Como nos demais métodos de conservação de alimentos (pasteurização, congelamento, etc), a irradiação ocasiona perdas de macro e micronutrientes, bem como variações na cor, sabor, textura e odor. Mas as alterações químicas provocadas nos alimentos são mínimas e nenhuma delas nociva ou perigosa, segundo o Cena/USP.

Já a organização não-governamental Public Citizen Brasil se posiciona como uma das críticas desta tecnologia e enumera vários problemas que podem decorrer da irradiação: desde a perda de vitaminas, que se intensificaria com o maior tempo de estocagem; passando pela possibilidade de serem produzidos novos compostos nos alimentos, associados entre outras coisas a câncer e a alterações genéticas em células humanas e de ratos; até o questionamento das instalações utilizadas devido ao risco de ocorrerem vazamentos e acidentes radioativos.

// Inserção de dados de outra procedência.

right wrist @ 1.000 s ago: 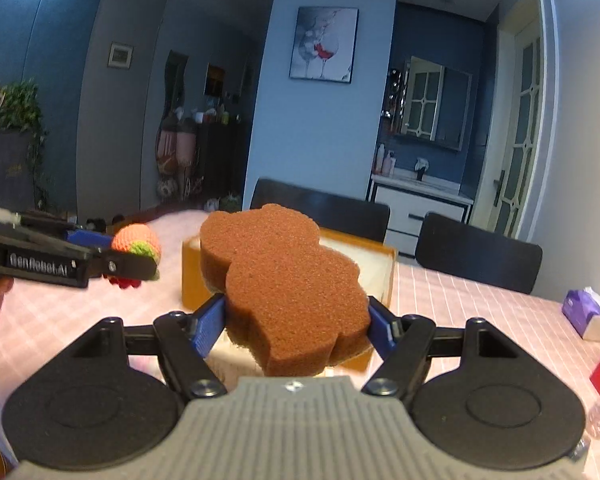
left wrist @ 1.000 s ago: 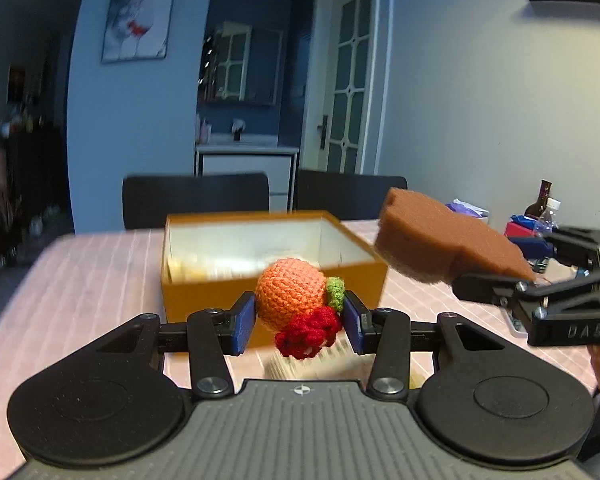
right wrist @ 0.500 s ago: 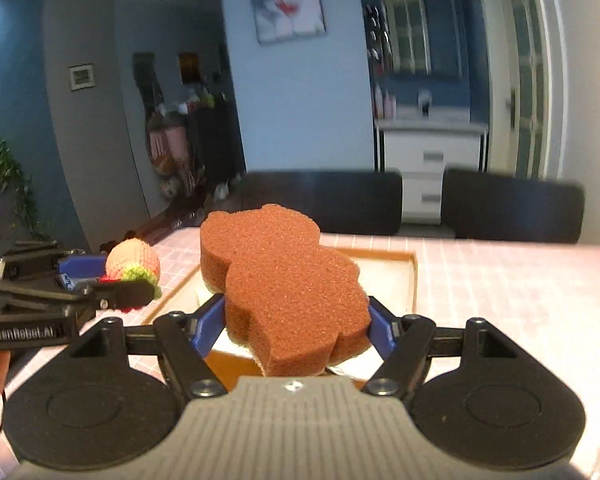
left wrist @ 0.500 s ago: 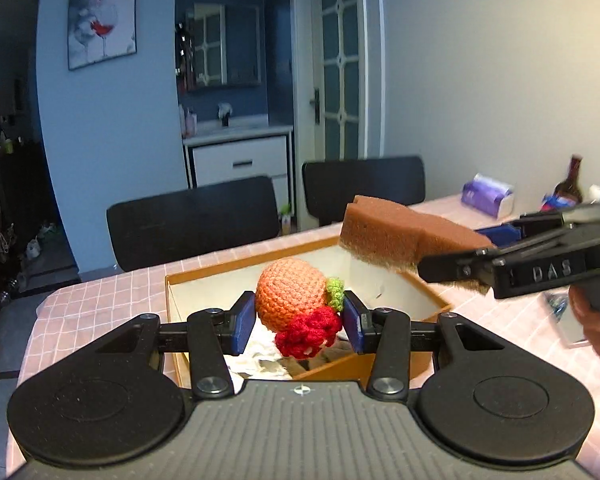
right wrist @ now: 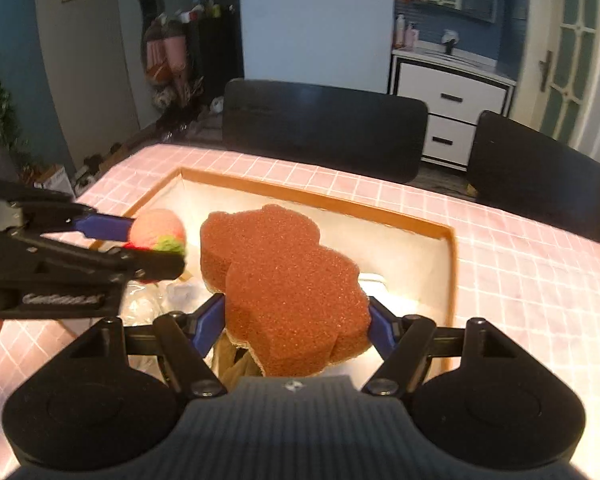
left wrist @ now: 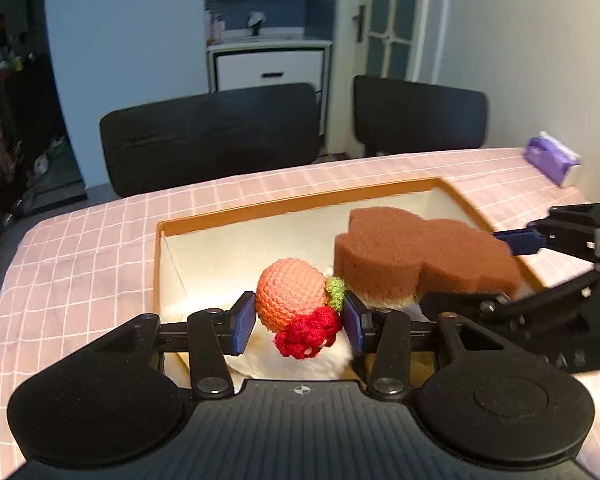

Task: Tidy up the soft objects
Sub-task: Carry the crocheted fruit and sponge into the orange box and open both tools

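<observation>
While both of your tools hang over the open orange box [left wrist: 300, 204], neither load is let go yet. Nearest you, your left gripper [left wrist: 300, 318] pinches the crocheted fruit toy [left wrist: 290, 300] between its blue pads, above the near-left part of the box. Just beside it, your right gripper [right wrist: 296, 320] clamps the brown sponge [right wrist: 278, 276] across its width, over the box's middle and right side. The 2 soft things sit close together, almost touching in the left wrist view, so I judge they could bump on the way down.

Inside the box you already have something white and crumpled [left wrist: 292, 364] and a tan piece [right wrist: 236, 360] below the sponge; what they are I cannot tell. What remains, in my judgement, is lowering and releasing both.

Farther out, the pink checked tablecloth [left wrist: 80, 264] is bare near the box, a purple tissue pack [left wrist: 554, 162] lies at the far right, and 2 black chairs [left wrist: 212, 136] stand behind the table.
</observation>
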A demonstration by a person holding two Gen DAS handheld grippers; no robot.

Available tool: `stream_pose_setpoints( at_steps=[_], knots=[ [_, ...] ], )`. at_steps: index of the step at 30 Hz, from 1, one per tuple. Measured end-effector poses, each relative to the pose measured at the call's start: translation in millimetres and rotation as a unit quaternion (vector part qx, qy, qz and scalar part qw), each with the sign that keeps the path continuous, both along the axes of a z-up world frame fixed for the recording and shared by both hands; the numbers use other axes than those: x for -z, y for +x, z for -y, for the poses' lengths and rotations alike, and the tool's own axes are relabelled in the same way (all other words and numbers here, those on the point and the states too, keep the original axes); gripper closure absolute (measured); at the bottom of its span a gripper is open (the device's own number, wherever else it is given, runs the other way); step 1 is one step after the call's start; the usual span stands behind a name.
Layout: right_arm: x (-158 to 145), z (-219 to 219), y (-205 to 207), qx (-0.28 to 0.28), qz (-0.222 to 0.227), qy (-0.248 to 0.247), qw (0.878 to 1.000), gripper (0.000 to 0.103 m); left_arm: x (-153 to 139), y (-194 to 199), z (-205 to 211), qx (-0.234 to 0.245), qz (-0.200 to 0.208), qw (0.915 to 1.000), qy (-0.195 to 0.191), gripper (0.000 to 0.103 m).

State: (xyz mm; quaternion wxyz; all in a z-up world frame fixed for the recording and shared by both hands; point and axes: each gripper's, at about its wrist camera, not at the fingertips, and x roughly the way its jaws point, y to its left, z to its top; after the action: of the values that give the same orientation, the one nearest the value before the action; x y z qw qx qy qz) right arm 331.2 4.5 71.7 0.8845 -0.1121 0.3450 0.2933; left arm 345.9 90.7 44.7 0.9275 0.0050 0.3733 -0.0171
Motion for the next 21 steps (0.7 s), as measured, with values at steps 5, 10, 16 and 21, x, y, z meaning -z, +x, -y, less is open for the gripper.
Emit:
stream_pose_setpoints(
  at_steps=[5, 10, 16, 21],
  knots=[
    [13, -15, 10, -0.003, -0.001, -0.033, 0.999, 0.031, 14, 16, -13, -0.034, -0.029, 0.9990, -0.002, 0.051],
    [18, -19, 16, -0.006, -0.005, -0.044, 0.999, 0.029, 26, 20, -16, -0.044, -0.050, 0.9977, 0.009, 0.051],
    [21, -22, 14, -0.006, 0.003, -0.059, 0.998, 0.025, 27, 14, -21, -0.054, -0.054, 0.9970, 0.004, 0.048],
    [20, -19, 9, -0.006, 0.014, -0.059, 0.998, 0.021, 23, 7, -22, -0.058, -0.043, 0.9974, 0.004, 0.044]
  ],
)
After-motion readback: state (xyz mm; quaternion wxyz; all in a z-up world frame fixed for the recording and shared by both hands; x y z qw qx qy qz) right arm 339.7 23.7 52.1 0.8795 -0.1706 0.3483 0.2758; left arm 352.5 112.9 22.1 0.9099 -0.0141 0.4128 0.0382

A ONG afirma ainda que a tecnologia de irradiação beneficiará apenas os grandes agricultores de exportação, dificultando ainda mais a entrada dos pequenos agricultores no mercado externo.

Produtos no dia-a-dia sem rotulagem

Vários produtos irradiados, sobretudo especiarias, estão presentes no nosso dia-a-dia. Segundo Lucimeire Pilon, um exemplo são as especiarias usadas nos salgadinhos industrializados, tipo fandangos e batatinha frita. Contudo, poucas empresas informam no rótulo o uso desse procedimento.

Alexandre Soares Leal concorda: “No Brasil, é mais provável que existam ingredientes irradiados do que o alimento irradiado em si”. Para ele, as especiarias apresentam grande potencial de contaminação por microorganismos, sendo que muitas indústrias utilizam especiarias irradiadas sem identifica-las na embalagem. “Quem usa ingredientes irradiados faz isso porque acredita ser a melhor opção, mas não divulga porque teme a reação do mercado”, opina.

A Agência Nacional de Vigilância Sanitária (Anvisa) exige que, na rotulagem dos alimentos irradiados, conste no painel principal a inscrição “alimento tratado por processo de irradiação”. Quando um produto irradiado é utilizado como ingrediente em outro alimento, esta informação deve ser apresentada na lista de ingredientes. A Anvisa estabelece que, no Brasil, os alimentos podem ser tratados por radiação desde que a dose mínima absorvida seja suficiente para alcançar a finalidade pretendida e a dose máxima seja inferior à que comprometeria as propriedades funcionais e os atributos sensoriais do alimento. Organismos internacionais como a Organização Mundial de Saúde (OMS) e a Organizaão para Agricultura e Alimentação das Nações Unidas (FAO) também são favoráveis à técnica de irradiação de alimentos, autorizada em diversos países do mundo.